# 45 recoil



## u2robert (Nov 14, 2012)

at 230gr rnd is like a hand cannon, if i use 165gr will the recoil be alot less?


----------



## Gunners_Mate (Feb 17, 2010)

I've never fired a .45 acp 230 gr round from any firearm that felt like a hand cannon.... 

but oddly out of proportion analogies aside, no, firing a 165 gr will not degrade the felt recoil, it will increase it due to the increased muzzle velocity of the round.


----------



## 95chevy (Nov 3, 2012)

The only .45 I have fired is my 1911's. And they just "push" its not nearly as bad as my xd in .40 that has much more felt recoil then the 45


----------



## SouthernBoy (Jun 27, 2007)

I don't find the .45ACP any problem in the two guns I have chambered in that caliber. One is a 1911 and the other is an M&P with the 4" barrel. Both are quite manageable.


----------



## hideit (Oct 3, 2007)

Just check the muzzle energy 
The higher the muzzle energy the more recoil


----------



## rex (Jan 27, 2012)

Depends on the manufacturer and the powder they use.A fast powder will have a sharp recoil impulse,if they use a slower powder it will be mellower.That's where reloading becomes your friend.It is true though,the lighter the bullet the sharper the hit will be,in general.Ball 230s are mild,a SD round is cranked up so it will hit harder.There's also a tradeoff there,a sharper impulse can get you back on target quicker for a followup shot,but you have to learn it.


----------



## Philco (Apr 17, 2012)

u2robert said:


> at 230gr rnd is like a hand cannon, if i use 165gr will the recoil be alot less?

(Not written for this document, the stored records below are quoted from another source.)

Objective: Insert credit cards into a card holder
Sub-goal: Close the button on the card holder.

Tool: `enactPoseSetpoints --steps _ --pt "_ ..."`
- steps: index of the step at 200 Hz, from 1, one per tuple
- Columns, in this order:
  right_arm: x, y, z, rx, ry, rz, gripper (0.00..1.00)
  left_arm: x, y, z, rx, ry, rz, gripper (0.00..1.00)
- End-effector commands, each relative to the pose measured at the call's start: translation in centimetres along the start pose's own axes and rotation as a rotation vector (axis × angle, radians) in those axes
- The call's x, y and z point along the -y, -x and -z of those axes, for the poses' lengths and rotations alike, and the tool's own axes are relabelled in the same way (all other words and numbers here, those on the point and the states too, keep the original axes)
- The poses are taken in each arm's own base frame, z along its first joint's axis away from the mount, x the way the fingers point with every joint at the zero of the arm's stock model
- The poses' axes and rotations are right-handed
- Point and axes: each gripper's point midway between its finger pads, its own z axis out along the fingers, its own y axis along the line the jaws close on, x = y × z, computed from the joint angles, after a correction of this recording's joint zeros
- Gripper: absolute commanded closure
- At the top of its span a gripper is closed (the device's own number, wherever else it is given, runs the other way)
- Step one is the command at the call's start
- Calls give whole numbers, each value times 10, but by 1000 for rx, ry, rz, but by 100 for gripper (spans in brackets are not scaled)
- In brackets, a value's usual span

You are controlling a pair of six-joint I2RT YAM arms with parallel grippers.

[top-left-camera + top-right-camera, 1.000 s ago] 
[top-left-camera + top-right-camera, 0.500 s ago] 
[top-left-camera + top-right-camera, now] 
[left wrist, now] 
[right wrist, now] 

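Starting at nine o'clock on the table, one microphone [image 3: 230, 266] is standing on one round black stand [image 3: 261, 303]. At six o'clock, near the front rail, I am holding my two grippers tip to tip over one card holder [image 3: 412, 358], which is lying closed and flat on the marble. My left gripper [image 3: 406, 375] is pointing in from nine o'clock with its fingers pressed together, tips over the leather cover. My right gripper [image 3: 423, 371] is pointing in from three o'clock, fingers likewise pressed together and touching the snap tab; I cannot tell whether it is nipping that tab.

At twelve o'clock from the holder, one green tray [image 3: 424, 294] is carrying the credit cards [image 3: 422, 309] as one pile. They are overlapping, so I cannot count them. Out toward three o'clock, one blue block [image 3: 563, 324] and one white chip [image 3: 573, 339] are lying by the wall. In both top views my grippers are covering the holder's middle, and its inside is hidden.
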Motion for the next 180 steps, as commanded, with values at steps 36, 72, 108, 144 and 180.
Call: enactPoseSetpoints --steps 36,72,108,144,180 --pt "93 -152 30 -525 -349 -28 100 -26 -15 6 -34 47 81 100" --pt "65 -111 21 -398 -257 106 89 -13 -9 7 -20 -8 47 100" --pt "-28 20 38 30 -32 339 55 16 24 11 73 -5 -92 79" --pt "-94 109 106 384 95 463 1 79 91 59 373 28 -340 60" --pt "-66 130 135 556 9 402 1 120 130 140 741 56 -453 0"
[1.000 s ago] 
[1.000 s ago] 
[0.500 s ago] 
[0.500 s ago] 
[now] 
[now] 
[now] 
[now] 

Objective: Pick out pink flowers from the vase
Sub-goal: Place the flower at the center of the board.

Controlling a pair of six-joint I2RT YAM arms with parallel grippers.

I'm curious as to what pistol you have been shooting. I've got two .45ACP pistols (Ruger P345 and Colt 1911 Govt. model) and don't experience any problem with the recoil on either gun.


----------



## Steve M1911A1 (Feb 6, 2008)

It isn't the gun, or the cartridge.
It's a matter of technique and practice.

The tighter you hold the pistol, and the more "locked" your wrists and elbows are, the less recoil you will feel.
The more loosely you hold the pistol, the worse the recoil.


----------



## Jammersix (Mar 10, 2012)

u2robert said:


> at 230gr rnd is like a hand cannon, if i use 165gr will the recoil be alot less?


No, it won't.


----------



## u2robert (Nov 14, 2012)

ultra raptor ll, this is my first 45, i have been shooting 9mm's and the 1911 just so much more powerful,it was like holy sh%$.


----------



## u2robert (Nov 14, 2012)

thanks u all i guess it will take practice. and alot of it


----------



## u2robert (Nov 14, 2012)

so the slower the round the less recoil? i guess i'll start with subsonic rnds. but aint a 45 subsonic?


----------



## rex (Jan 27, 2012)

Yes basically,and yes and no.

The burn rate of the powder dictates the recoil,a fast powder will have a sharper impulse than a slow powder's push.You can have a slightly slower round with slightly more felt recoil than the faster one because of this,but an 800fps round will recoil less than one at 950fps.Many factors dictate the speed of sound,elevation,barometric pressure,etc.Basically the speed of sound is around 900fps,the original 45 load is subsonic but hotter self defense ammo breaks the barrier.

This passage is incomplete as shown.